Sunday, 21 April 2019

The Sang Froid of the Marquis de Favras

Thomas de Mahy, Marquis de Favras had been attached to the Swiss Guards under the command of the Comte de Provence. Although he retired in 1775 (not being able to keep up the expenses of being an officer) and travelled abroad, he returned in 1789 to aid Louis XVI and the Comte de Provence.

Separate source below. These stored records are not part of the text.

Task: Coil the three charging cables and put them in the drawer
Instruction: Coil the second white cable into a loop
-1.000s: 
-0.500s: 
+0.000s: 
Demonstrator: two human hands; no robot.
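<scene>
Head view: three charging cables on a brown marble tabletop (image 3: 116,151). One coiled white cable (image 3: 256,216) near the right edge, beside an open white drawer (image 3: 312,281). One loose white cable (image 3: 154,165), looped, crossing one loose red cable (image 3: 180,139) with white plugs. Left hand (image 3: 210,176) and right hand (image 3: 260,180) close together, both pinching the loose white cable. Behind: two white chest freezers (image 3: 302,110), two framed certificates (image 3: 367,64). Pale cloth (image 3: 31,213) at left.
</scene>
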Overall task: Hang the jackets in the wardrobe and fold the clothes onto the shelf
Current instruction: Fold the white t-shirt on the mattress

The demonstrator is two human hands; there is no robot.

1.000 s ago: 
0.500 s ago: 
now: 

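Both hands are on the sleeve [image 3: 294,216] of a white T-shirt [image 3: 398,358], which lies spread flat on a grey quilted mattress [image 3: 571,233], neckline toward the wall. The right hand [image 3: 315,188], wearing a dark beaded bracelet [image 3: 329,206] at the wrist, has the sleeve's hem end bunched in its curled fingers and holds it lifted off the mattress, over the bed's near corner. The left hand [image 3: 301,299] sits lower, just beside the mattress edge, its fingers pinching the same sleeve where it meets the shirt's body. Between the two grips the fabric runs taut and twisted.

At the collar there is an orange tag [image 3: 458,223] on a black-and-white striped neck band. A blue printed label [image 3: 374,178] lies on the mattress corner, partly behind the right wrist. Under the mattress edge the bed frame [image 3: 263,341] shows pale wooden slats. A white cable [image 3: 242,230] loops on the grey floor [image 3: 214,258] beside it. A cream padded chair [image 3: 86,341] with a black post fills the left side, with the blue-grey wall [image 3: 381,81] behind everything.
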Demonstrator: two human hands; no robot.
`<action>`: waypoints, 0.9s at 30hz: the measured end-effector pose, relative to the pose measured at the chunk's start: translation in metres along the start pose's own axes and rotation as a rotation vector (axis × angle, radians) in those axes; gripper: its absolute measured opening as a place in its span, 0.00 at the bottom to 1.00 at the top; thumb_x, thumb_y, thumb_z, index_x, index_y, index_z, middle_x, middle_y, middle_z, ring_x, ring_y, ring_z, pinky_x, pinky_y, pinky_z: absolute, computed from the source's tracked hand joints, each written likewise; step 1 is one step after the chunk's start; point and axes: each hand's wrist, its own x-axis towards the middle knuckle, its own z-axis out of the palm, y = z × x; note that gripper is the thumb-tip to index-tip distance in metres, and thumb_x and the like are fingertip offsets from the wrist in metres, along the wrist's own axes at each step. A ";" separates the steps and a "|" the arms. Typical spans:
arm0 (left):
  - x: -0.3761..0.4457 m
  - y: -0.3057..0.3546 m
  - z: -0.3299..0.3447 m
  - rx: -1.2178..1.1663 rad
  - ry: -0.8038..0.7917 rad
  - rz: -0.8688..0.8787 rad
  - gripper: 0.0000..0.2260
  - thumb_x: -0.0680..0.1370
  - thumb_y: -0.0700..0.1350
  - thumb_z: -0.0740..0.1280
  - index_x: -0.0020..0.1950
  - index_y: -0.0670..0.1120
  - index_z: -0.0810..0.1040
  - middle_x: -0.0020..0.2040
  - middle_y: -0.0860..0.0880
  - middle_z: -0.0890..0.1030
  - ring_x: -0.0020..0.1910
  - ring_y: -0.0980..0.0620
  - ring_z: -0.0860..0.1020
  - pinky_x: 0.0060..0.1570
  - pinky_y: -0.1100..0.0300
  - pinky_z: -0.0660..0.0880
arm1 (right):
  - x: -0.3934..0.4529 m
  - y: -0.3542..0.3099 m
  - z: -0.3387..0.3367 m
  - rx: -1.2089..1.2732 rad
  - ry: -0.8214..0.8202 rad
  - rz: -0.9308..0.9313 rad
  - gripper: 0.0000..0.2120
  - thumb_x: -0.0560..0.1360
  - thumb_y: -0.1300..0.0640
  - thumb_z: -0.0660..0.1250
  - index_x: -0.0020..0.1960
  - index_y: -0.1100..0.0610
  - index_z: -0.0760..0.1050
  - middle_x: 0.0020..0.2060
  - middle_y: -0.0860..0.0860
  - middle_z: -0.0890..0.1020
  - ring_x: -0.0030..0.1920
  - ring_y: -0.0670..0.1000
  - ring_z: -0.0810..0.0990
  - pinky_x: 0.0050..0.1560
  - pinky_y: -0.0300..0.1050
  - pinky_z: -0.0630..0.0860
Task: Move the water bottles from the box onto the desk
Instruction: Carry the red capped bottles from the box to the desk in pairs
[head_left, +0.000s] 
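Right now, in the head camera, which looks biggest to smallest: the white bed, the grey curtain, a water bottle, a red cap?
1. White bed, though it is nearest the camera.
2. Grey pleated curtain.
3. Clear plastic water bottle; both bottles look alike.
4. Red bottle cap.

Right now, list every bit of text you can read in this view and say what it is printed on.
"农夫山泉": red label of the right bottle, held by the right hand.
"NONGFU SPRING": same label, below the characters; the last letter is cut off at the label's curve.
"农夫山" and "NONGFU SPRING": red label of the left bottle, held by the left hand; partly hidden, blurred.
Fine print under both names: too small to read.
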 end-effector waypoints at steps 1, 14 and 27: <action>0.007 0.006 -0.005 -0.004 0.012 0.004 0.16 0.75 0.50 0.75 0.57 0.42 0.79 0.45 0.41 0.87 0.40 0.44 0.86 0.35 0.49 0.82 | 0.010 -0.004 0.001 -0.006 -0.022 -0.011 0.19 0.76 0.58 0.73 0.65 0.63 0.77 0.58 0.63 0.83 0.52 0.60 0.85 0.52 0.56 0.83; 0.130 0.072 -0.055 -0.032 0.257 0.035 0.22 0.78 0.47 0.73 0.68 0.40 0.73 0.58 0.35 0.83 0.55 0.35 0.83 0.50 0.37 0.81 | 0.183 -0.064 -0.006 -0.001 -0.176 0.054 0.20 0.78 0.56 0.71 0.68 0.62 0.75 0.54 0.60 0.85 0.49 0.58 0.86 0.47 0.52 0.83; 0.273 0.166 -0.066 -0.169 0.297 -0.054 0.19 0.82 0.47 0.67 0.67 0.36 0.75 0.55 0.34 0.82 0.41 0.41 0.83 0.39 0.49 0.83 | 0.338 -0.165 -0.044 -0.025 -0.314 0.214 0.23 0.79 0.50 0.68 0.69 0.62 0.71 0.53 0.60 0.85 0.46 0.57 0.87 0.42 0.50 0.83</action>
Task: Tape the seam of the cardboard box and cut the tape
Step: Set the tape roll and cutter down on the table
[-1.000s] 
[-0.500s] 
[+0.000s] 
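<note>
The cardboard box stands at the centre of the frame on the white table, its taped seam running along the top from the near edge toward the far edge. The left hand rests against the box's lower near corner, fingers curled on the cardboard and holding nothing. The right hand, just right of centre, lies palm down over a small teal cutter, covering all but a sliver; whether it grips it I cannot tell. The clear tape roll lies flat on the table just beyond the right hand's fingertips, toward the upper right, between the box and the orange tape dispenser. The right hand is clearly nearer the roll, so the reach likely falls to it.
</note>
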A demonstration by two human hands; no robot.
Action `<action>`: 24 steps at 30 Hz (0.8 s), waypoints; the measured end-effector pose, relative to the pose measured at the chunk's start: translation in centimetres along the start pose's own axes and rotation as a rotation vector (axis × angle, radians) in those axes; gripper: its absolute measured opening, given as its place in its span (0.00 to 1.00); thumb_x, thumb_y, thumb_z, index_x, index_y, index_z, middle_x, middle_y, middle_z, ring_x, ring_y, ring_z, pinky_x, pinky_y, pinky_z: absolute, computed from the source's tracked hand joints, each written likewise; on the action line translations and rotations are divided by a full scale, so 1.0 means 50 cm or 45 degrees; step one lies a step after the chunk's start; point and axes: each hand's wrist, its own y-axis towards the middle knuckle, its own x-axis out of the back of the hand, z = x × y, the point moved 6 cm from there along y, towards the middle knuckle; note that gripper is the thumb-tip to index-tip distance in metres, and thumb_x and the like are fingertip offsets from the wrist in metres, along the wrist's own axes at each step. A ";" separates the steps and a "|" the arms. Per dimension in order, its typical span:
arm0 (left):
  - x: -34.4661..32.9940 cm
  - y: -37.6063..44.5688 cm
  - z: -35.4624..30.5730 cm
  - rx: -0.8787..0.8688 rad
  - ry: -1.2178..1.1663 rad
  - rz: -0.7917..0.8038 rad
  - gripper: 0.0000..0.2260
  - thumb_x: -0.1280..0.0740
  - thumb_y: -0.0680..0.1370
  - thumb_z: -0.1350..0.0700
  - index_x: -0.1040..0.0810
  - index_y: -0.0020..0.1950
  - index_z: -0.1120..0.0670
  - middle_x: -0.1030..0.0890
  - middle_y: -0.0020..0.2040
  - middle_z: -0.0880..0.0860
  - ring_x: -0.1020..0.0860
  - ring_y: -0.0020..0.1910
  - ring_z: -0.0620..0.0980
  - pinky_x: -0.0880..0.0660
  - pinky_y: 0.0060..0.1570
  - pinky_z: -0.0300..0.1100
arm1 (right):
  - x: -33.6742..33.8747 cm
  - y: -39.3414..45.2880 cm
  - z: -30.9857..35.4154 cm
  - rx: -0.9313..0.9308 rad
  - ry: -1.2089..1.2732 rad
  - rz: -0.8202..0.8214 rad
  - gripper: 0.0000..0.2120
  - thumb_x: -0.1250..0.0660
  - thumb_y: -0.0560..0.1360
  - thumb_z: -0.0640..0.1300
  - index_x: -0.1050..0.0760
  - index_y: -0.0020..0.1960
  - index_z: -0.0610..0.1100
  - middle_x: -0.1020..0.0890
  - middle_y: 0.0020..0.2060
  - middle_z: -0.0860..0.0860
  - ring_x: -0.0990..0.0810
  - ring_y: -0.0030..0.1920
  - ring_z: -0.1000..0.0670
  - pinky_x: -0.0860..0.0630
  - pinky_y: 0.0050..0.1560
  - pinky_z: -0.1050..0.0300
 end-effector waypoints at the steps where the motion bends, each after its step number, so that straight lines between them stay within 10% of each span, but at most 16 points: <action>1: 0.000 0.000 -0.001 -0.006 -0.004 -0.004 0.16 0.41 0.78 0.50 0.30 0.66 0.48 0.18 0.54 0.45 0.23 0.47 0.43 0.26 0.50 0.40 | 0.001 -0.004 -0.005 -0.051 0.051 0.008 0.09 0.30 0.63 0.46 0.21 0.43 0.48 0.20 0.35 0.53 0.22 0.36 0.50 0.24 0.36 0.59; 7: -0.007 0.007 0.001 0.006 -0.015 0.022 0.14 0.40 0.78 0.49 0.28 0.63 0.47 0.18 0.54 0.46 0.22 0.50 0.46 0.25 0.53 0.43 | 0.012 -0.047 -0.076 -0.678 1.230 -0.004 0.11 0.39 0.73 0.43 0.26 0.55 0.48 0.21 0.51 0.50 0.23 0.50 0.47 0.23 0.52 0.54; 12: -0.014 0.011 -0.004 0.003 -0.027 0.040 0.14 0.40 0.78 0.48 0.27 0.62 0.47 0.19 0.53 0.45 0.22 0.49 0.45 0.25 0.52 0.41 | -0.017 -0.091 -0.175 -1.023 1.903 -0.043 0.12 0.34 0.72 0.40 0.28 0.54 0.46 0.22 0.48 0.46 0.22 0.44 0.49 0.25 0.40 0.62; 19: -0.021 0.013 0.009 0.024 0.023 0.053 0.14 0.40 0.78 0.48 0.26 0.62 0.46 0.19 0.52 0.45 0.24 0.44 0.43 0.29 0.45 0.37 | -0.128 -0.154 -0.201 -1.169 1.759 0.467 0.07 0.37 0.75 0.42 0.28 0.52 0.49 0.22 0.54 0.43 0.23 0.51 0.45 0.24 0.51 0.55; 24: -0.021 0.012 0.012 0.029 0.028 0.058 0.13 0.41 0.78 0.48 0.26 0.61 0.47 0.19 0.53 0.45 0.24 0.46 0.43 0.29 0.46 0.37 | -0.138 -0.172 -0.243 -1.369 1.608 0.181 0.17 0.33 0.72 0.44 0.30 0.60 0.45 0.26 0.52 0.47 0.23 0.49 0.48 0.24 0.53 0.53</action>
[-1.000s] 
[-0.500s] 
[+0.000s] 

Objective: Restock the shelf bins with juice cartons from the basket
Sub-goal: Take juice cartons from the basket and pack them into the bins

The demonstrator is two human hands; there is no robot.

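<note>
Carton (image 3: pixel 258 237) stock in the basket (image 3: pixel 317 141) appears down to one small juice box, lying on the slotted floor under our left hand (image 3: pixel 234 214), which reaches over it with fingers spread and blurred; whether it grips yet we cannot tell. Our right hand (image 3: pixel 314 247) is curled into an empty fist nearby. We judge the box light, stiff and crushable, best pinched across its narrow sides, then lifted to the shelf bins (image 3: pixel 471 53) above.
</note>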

Apparently, the Comte de Provence had hatched a plot to liberate his brother, Louis XVI, and the rest of the royal family from the Tuileries. However, the Comte was short of cash and asked the Marquis de Favras to obtain a loan. Thus, the Marquis de Favras became involved with the plot - but with fatal consequences. A couple of officers whom Favras entrusted with vital information betrayed him. Soon, a leaflet circulated Paris in which the Comte de Provence was accused of having around 30.000 soldiers ready to lay siege to Paris; it was rumoured that the Comte de Provence was to become absolute regent once the king and queen had been smuggled out of France. Furthermore, the leaflet claimed that the conspirators had planned to starve the Parisians into submission and kill the leaders of the liberal movement including Lafayette. 

Marquis de Favras

Both the Marquis and Marquise de Favras were imprisoned on the night between 24-25 December 1789 and the Comte de Provence denied having had anything to do with Favras for at least 15 years. The two were split up and he was taken to the Grand Châtelet. His trial was a remarkably lengthy one. It lasted for over two months and caused a great deal of controversy. The fact was that very little evidence existed that could prove his guilt of "planning against the people of France". Even staunchly revolutionary editors admitted that there was little to go on.

Thomas de Mahy could perhaps have been released. However, his fellow-Royalist supports attempted to free him from his captivity by force on 26 January 1790. This appeared to the Parisians to be only a confirmation of the validity of the charge and his trial was resumed on the 18 February 1790. He was found guilty by a majority of 32 to six despite proclaiming his innocence. The entire trial was a farce. It was an open secret that the Marquis was not guilty of the trumped up charges. Of the twelve witnesses brought before the court, only two "spoke to any serious facts" - and even these contradicted each other. Apparently, even one of the judges had the audacity to approach the Marquis and state that it was clear that he was innocent but his life had to be sacrificed to keep the public peace. Throughout it all, an angry mob had surrounded the courtroom and demanded the death of the Marquis. The Marquis de Favras was sentenced to hang on 19 February 1790.

Knowing that he had been abandoned by the Comte de Provence, the Marquis de Favras offered to give his captors a few names for a reprieve. However, they rejected a reprieve but still demanded the names. In turn, Favras refused to name the others involved in the conspiracy - even the Comte de Provence. 

Billedresultat for marquis de favras
Execution of the Marquis

On 19 February 1790, the Marquis de Favras was taken to the Place de Grève on foot. He was dressed only in his breeches and shirt - no hat and no shoes. In true medieval fashion a plaque was hung from his neck proclaiming him to be a "conspirator against the state"; likewise the noose was draped around his throat. His execution would be the first in which a nobleman was hanged rather than being given a more "honourable" execution. Thomas showed little emotion during his final moments. When his death warrant was read aloud to him, he famously responded "I see you have made three spelling mistakes".

He then climbed the ladder to the gallows and addressed the crowd. Once again he proclaimed that he died an innocent man and bade the executioner do his duty. The Marquis was then hanged. It was only with considerable effort that the guards prevented the assembled crowd from tearing his body down and placing his head on a pike.

His widow and child were presented the following day to Louis XVI and Marie Antoinette who gave them a pension. The royal family had been following his trial and was deeply affected by the outcome; sadly they were not allowed to show their grief outwardly.